Even RL is usually not set up to allow and encourage autonomy, though it is closer than the generative or classification settings. There is still a distinction between “training” and “inference,” though we may care about learning speed in training in a way we don’t in other contexts. We generally only let the model learn long enough to reach its performance peak; we generally don’t ask the model to learn things in a temporal sequence, one after the other, while retaining the earlier ones—and certainly not while retaining the earlier ones insofar as this serves some longer-term goal. (The model is not encouraged to have any long-term goals.)
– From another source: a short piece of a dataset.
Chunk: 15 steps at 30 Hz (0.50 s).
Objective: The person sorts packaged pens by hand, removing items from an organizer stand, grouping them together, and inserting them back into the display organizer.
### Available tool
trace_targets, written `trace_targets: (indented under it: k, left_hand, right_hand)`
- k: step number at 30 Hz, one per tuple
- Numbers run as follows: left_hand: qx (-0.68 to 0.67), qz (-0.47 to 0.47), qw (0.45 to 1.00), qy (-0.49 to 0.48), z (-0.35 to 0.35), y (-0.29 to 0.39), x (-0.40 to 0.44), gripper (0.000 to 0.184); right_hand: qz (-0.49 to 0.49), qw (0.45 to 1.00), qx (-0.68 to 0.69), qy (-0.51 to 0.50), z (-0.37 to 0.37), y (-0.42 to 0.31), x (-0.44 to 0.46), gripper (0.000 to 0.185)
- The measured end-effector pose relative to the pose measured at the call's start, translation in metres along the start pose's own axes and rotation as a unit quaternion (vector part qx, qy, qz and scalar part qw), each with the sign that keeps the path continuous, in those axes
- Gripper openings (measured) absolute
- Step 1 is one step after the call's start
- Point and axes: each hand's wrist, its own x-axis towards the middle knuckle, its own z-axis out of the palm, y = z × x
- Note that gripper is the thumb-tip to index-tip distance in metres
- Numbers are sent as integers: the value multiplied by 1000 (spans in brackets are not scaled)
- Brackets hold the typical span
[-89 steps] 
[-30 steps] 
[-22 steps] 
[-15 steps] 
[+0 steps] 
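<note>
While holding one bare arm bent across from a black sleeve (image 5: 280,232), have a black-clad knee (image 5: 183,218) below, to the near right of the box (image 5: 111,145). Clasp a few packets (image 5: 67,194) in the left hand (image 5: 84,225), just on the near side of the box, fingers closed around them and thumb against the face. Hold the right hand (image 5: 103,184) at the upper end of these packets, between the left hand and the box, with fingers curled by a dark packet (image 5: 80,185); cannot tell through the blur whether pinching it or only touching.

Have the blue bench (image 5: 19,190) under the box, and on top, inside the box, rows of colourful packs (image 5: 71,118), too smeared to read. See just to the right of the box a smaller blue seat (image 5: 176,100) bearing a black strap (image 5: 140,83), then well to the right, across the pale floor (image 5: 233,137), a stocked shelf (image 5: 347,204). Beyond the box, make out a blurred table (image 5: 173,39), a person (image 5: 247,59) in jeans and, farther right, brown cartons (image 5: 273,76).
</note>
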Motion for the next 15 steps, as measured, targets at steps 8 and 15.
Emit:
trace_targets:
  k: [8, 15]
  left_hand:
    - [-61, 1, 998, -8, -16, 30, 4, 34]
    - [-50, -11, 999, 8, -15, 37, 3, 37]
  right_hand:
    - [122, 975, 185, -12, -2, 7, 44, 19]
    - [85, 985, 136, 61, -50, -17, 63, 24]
I realize this doesn’t describe the entirety of RL. But a version of the RL field that was focused on autonomy would look very different.


The above could affect AGI timelines in multiple ways, with divergent effects.

  • It could be the case that “cracking” autonomy requires very different methods, in such a way that further progress in the current paradigm doesn’t get us any closer to autonomy.

    • This would place AGI further off in time, especially relative to an estimate based on a generalized sense of “the speed of ML progress.”

  • It could be the case that autonomy is actually fairly easy to “crack,” requiring only some simple tricks.

    • The lack of researcher focus on autonomy makes it more plausible that there are low-hanging fruit no one has thought to try yet.

    • I’m reminded of the way that images and text were “cracked” suddenly by ConvNets and Transformers, respectively. Before these advances, these domains felt like deep problems and it was easy to speculate that it would take very complex methods to solve them. In fact, only simple “tricks” and scaling were needed. (But this may not be the right reference class.)

    • This would place AGI closer in time, relative to an estimate that assumes we will get autonomy in some more inefficient, less targeted, accidental manner, without directly encouraging models to develop it.